By patent dated 10 Dec. 1812 Russell was created a baronet. On 9 Nov. 1813 (Auber, Analysis) he resigned the chief justiceship, and on 8 Dec., at a public meeting in the town-hall, Calcutta, he was presented with addresses from the European and native residents; the latter comparing his attributes ‘with those of the great King Nooshirvan the Just’ (Calcutta Gazette, December 1813). Writing to him privately on 8 Nov. 1813, the governor-general, Lord Moira, spoke of his ‘able, upright, and dignified administration of justice,’ and like testimony to his merits was formally recorded in a general letter from the Bengal government to the court of directors, dated 7 Dec. 1813 (India Office Records). Russell left Calcutta two days later, and on his return to England the East India Company awarded him a pension of 2,000l. a year. After his retirement he declined his brother-in-law Lord Whitworth's offer of a seat in parliament, as member for East Grinstead, a pocket borough of the Sackville family, on the ground that he ‘did not choose to be any gentleman's gentleman.’ On 27 June 1816 he was sworn a member of the privy council. His remaining years were mainly spent at his country house, Swallowfield Park, Reading, where he died on 18 Jan. 1836.
He married, on 1 Aug. 1776, Anne, daughter of John Skinner of Lydd, Kent; she died in 1780, and, with her son Henry, who died in 1781, is buried at Lydd, where there is a monument to her memory by Flaxman. Russell married, secondly, on 23 July 1782, Anne Barbara (d. 1 Aug. 1814), fifth daughter of Sir Charles Whitworth, and sister of Charles, earl Whitworth; and by her had six sons and five daughters.
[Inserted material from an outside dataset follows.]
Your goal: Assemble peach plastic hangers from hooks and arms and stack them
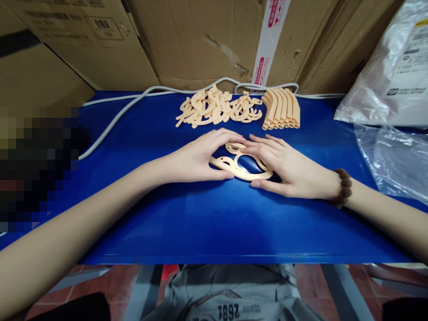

Three of the sons entered the East India Company's service. Of Sir Henry (1783–1852), second baronet, who was resident at Hyderabad in 1810, Lord Wellesley said that he was the most promising young man he knew; he was father of Sir Charles Russell [q. v.] Charles (d. 1856), after leaving India, was member of parliament for Reading; and Francis Whitworth Russell (1790–1852) died at Chittagong on 25 March 1852.
There is a portrait of Russell, by George Chinnery, in the High Court, Calcutta; a replica is at Swallowfield Park, where also are portraits of him by Romney and John Jackson, R.A.
[Authorities cited; information supplied by the judge's grandson, Sir George Russell, bart., M.P.]